EXERCISE: The stretch wanted below opens at the line containing "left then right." and closes at the line containing "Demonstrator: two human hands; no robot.". Please return it exactly, with no other lines.

DATASET EXTRACT:
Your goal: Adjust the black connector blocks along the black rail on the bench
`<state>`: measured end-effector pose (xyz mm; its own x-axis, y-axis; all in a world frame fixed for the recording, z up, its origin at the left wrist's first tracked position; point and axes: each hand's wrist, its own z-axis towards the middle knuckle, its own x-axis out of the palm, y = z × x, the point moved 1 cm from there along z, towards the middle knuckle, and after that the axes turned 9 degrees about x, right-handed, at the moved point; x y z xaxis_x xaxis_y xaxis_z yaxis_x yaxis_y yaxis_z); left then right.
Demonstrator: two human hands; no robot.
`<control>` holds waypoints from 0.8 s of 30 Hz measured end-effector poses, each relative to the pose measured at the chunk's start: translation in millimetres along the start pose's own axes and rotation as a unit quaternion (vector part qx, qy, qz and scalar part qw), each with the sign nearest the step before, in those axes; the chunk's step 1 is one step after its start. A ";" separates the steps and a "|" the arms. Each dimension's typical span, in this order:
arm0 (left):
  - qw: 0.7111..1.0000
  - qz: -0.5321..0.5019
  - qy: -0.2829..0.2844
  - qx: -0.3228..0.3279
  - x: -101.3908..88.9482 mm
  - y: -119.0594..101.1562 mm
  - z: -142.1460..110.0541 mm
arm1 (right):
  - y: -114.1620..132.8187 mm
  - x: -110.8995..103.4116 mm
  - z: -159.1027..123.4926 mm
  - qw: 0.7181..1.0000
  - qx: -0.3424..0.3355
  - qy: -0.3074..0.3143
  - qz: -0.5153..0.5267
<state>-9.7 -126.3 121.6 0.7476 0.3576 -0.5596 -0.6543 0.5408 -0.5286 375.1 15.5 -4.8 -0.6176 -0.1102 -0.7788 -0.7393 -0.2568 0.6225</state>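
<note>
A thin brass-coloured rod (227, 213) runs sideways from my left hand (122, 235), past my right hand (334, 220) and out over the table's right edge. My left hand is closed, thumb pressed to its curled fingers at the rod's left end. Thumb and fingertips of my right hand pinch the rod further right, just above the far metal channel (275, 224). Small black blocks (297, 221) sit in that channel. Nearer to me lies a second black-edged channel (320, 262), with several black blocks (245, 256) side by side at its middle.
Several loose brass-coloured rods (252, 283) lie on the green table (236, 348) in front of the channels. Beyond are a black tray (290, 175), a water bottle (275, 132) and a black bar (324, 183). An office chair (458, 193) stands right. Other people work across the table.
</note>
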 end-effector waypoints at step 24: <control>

OUTPUT BELOW:
`<state>`: measured end-effector pose (xyz mm; its own x-axis, y-axis; all in a world frame fixed for the recording, z up, its origin at the left wrist's first tracked position; point and axes: each hand's wrist, its own z-axis towards the middle knuckle, its own x-axis out of the palm, y = z × x, the point moved 1 cm from there along z, towards the middle knuckle, and after that the axes turned 9 degrees about x, right-handed, at the moved point; x y z xaxis_x xaxis_y xaxis_z yaxis_x yaxis_y yaxis_z); left then right.
Demonstrator: two human hands; no robot.

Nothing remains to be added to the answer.